WHAT TO DO >> Each line of the data below should be repeated exactly.

AVAILABLE DATA >>
★ ★ ★ ★ ★
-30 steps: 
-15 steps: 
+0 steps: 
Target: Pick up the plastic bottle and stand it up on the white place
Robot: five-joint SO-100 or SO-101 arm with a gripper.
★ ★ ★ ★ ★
OUTPUT >>
-30 steps: 
-15 steps: 
+0 steps: 
Target: Pick up the plastic bottle and stand it up on the white place
Robot: five-joint SO-100 or SO-101 arm with a gripper.

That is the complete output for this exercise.